# [What is needed]
Would you reproduce exactly, and only, the lines starting at the one with "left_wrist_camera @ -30" and ending at the last line of the data, with both included? Leave the pictures out.

# [Given data]
==================================================
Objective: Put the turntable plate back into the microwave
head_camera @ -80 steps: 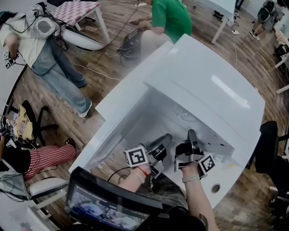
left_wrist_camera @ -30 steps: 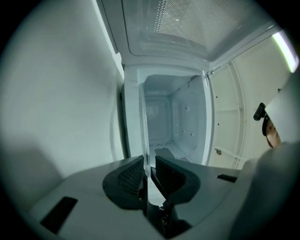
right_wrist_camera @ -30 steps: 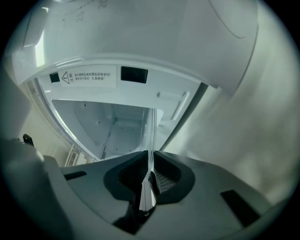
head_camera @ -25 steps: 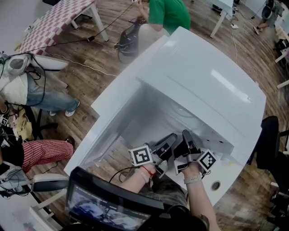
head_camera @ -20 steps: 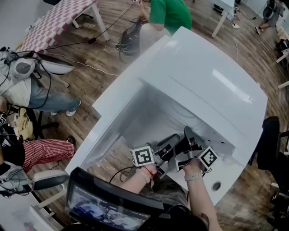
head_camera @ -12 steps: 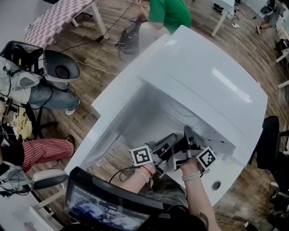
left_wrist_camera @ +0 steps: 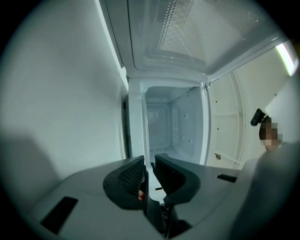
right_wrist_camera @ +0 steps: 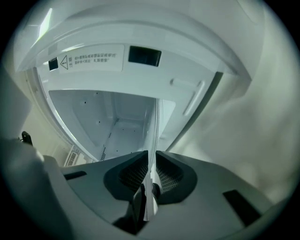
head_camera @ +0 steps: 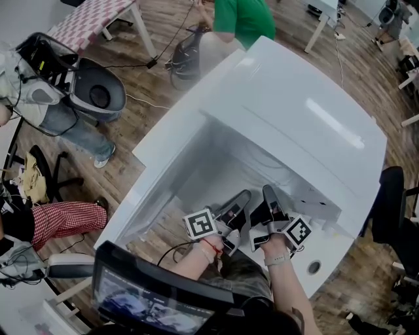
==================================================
# [Answer box]
left_wrist_camera @ -30 steps: 
right_wrist_camera @ -30 steps: 
head_camera @ -25 steps: 
head_camera @ -20 steps: 
head_camera @ -12 steps: 
left_wrist_camera @ +0 steps: 
right_wrist_camera @ +0 steps: 
head_camera @ +0 steps: 

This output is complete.